What to do —
Nothing but the lines from the one with "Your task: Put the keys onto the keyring" through the end of the material should be retyped, word for word and without pictures.

Dataset extract —
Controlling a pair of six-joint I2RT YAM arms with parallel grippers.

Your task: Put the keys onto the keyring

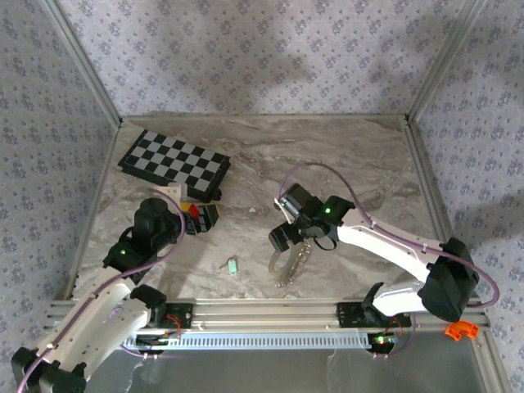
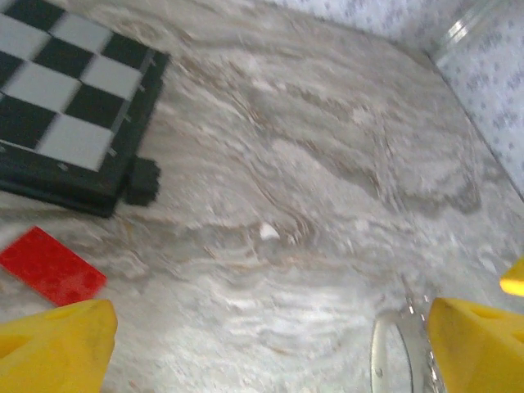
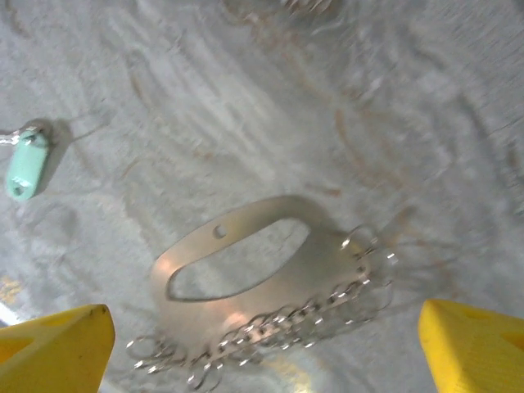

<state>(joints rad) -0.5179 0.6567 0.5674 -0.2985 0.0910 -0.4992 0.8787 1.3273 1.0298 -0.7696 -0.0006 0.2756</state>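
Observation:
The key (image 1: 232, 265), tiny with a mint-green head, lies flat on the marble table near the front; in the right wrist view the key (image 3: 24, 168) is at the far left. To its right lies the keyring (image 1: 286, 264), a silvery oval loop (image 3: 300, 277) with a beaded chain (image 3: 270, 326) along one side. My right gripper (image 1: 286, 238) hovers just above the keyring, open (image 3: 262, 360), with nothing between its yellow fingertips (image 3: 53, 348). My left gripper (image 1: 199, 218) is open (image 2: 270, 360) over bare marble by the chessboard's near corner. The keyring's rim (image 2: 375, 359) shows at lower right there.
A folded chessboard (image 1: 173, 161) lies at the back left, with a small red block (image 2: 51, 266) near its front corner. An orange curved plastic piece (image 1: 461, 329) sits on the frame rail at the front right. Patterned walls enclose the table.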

Completed exercise —
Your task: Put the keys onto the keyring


<state>(joints rad) -0.5179 0.6567 0.5674 -0.2985 0.0910 -0.4992 0.8787 1.3273 1.0298 -0.7696 -0.0006 0.2756</state>
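Observation:
The key (image 1: 232, 265), tiny with a mint-green head, lies flat on the marble table near the front; in the right wrist view the key (image 3: 24, 168) is at the far left. To its right lies the keyring (image 1: 286, 264), a silvery oval loop (image 3: 300, 277) with a beaded chain (image 3: 270, 326) along one side. My right gripper (image 1: 286, 238) hovers just above the keyring, open (image 3: 262, 360), with nothing between its yellow fingertips (image 3: 53, 348). My left gripper (image 1: 199, 218) is open (image 2: 270, 360) over bare marble by the chessboard's near corner. The keyring's rim (image 2: 375, 359) shows at lower right there.
A folded chessboard (image 1: 173, 161) lies at the back left, with a small red block (image 2: 51, 266) near its front corner. An orange curved plastic piece (image 1: 461, 329) sits on the frame rail at the front right. Patterned walls enclose the table.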

Nothing else is needed to complete the exercise.